Please write out exactly the lines of the data below from the line holding "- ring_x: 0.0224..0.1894" through the line holding "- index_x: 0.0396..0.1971", and leave out the rest.

------ Provided information ------

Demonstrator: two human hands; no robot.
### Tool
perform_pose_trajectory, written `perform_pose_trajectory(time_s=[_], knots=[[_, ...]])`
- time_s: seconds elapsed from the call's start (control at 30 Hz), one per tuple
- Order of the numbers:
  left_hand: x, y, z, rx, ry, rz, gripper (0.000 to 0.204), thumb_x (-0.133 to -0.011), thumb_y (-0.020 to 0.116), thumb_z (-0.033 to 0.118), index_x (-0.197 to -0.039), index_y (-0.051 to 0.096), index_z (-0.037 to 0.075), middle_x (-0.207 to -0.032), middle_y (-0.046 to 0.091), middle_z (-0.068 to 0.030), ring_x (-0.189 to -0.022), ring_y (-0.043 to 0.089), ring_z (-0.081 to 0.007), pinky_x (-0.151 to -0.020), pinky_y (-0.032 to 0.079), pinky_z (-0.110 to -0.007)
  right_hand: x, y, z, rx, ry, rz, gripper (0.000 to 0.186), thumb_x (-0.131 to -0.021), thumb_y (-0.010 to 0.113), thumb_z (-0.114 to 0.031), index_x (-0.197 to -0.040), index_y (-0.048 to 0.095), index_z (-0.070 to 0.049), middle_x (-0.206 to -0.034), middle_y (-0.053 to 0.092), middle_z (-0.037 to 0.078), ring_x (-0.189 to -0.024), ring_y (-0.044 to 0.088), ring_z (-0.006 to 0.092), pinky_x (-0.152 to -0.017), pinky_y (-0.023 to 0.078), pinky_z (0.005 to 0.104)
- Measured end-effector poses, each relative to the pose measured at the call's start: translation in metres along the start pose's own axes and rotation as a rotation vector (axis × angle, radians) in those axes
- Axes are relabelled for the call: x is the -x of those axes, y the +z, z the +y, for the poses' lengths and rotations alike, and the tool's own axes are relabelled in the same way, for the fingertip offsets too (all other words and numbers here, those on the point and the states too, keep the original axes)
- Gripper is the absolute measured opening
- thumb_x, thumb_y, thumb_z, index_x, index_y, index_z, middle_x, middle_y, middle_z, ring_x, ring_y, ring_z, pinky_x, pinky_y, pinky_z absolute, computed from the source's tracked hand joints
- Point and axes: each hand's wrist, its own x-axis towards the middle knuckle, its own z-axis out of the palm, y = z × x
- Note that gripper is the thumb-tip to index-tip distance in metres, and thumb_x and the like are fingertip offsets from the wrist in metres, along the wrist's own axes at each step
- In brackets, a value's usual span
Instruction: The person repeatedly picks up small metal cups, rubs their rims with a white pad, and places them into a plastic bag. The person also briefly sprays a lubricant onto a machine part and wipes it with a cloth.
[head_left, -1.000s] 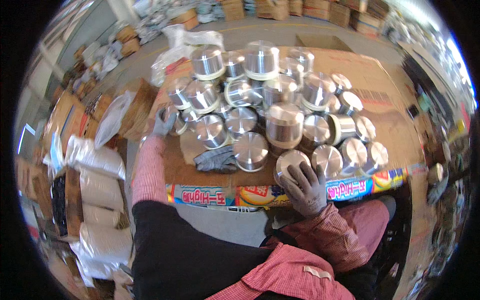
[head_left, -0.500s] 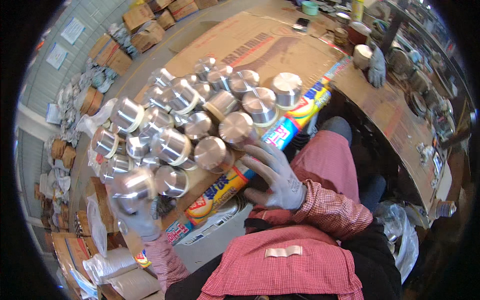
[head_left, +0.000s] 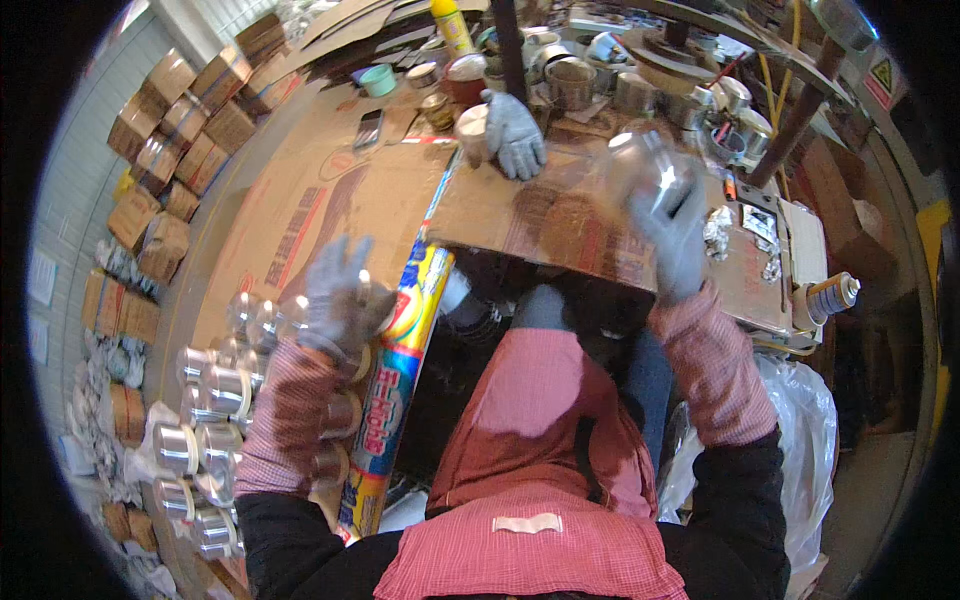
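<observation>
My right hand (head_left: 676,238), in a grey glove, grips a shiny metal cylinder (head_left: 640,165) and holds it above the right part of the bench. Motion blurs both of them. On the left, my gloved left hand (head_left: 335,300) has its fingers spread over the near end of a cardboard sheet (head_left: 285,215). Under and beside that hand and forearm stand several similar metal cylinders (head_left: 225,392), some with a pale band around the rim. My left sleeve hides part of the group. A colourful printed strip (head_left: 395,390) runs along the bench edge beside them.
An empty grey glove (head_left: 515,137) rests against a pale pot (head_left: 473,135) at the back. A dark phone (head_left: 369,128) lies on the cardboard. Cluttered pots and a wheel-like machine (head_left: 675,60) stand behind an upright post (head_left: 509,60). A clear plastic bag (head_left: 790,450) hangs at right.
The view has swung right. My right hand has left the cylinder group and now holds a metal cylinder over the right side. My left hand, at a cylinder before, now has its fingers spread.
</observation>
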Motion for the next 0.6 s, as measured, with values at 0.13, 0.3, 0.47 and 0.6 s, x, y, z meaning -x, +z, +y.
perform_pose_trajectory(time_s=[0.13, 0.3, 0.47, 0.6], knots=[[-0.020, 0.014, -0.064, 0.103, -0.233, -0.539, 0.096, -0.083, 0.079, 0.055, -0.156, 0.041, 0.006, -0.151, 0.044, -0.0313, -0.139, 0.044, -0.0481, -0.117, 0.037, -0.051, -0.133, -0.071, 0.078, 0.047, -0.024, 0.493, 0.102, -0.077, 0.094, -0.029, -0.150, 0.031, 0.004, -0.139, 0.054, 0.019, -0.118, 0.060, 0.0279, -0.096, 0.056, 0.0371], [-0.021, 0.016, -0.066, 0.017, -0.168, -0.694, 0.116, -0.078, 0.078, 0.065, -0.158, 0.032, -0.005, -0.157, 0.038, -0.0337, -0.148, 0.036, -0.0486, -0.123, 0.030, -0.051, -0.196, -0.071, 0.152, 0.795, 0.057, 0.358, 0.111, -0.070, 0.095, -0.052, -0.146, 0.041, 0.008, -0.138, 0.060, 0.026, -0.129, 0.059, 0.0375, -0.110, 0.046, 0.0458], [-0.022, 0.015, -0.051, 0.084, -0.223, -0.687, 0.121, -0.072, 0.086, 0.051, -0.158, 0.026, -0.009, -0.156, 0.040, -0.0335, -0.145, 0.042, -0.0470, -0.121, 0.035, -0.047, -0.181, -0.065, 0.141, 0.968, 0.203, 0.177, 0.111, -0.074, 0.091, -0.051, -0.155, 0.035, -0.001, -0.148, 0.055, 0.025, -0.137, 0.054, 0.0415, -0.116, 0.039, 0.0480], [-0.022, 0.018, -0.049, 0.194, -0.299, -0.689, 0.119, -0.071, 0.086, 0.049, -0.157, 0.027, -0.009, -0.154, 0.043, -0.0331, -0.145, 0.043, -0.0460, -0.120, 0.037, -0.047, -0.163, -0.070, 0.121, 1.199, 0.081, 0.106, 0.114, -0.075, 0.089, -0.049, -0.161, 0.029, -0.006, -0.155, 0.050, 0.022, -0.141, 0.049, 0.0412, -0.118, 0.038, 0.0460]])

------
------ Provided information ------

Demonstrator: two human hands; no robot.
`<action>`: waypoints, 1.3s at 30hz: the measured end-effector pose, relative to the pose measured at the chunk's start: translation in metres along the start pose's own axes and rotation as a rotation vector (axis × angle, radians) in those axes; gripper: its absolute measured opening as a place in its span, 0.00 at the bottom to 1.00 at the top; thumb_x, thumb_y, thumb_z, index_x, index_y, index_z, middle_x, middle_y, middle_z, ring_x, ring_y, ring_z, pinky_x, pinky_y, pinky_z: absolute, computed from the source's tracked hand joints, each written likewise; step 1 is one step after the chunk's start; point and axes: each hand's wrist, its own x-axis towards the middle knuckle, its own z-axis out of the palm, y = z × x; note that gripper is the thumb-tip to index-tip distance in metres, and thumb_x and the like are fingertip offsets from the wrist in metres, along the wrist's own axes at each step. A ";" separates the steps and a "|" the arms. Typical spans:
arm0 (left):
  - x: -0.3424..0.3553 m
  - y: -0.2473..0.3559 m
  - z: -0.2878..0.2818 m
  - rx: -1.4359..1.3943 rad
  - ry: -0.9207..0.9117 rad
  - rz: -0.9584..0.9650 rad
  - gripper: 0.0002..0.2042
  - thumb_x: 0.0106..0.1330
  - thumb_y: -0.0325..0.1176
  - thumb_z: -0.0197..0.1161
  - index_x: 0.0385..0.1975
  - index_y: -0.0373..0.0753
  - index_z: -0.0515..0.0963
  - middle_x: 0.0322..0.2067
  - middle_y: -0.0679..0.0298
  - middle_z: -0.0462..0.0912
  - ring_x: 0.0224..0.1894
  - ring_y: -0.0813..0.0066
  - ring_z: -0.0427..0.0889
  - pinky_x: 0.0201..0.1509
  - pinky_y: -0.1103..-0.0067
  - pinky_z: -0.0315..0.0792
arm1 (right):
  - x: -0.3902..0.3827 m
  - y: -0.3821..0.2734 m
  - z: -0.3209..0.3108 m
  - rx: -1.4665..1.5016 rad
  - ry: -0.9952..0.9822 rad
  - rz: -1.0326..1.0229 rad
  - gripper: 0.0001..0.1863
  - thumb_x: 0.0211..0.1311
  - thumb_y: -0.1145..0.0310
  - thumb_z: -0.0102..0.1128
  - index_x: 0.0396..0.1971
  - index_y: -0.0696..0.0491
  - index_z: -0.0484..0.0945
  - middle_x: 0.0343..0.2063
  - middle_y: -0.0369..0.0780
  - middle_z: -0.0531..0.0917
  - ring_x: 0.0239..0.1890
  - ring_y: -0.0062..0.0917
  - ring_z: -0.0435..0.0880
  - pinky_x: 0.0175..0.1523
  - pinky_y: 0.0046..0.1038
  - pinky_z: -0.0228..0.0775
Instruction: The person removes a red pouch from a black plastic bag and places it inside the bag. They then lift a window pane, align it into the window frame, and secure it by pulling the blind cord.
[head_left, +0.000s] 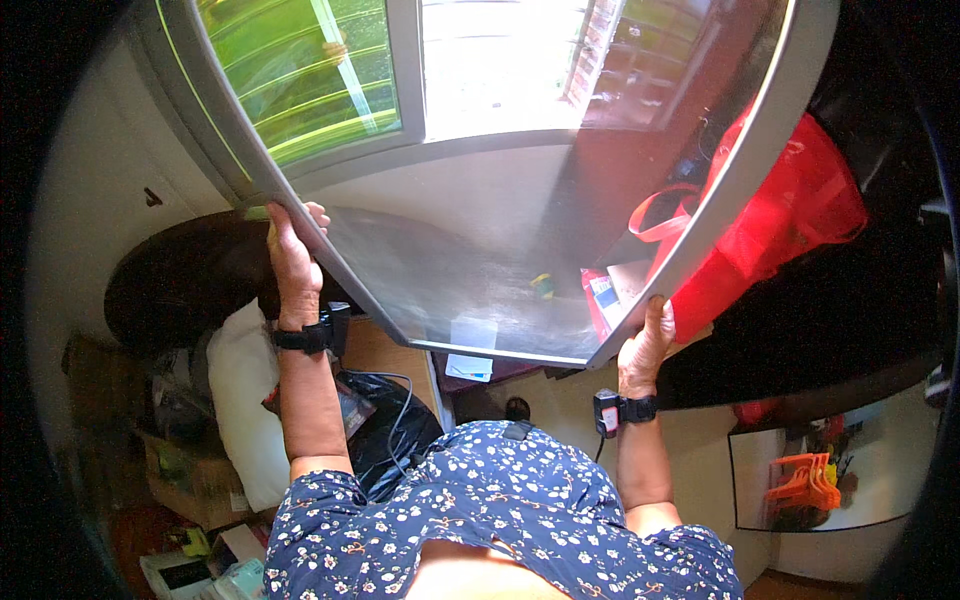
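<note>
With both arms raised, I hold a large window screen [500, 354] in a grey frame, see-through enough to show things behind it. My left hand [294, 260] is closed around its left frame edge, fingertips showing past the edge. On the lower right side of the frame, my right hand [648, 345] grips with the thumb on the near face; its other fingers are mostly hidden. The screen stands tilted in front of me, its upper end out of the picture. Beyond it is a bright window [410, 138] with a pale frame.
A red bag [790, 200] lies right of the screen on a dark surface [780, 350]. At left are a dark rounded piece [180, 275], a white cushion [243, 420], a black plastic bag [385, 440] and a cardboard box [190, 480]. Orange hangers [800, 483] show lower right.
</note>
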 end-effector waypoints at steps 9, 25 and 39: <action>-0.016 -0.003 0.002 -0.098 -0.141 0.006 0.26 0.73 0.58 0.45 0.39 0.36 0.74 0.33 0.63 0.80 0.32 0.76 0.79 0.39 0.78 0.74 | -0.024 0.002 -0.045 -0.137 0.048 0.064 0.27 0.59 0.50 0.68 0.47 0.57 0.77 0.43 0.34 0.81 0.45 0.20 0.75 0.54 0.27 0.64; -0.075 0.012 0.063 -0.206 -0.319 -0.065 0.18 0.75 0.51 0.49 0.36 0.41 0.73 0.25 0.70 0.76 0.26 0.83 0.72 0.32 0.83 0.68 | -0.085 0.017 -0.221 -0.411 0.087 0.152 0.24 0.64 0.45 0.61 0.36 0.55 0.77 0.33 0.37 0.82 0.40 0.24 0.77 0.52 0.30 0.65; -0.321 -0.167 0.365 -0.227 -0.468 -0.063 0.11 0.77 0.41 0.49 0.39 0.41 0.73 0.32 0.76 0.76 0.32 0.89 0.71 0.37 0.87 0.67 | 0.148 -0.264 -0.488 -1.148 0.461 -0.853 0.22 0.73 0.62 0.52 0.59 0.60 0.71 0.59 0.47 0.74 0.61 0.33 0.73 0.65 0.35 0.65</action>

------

*Response to the exercise*
  - ring_x: 0.0224..0.1894
  - ring_y: -0.0813..0.0066
  - ring_z: -0.0427..0.0889
  - pinky_x: 0.0201..0.1509
  - pinky_y: -0.1103..-0.0067
  - pinky_z: -0.0315..0.0792
arm1 (right):
  - x: -0.3902..0.3827 m
  - y: -0.3821..0.2734 m
  - z: -0.3209..0.3108 m
  - rx: -1.4665..1.5016 rad
  - ry: -0.9952..0.9822 rad
  - rz: -1.0326..1.0229 rad
  - gripper: 0.0001..0.1863
  - thumb_x: 0.0211..0.1311
  - thumb_y: -0.1145..0.0310
  - thumb_z: -0.0102..0.1128
  - index_x: 0.0396..0.1971

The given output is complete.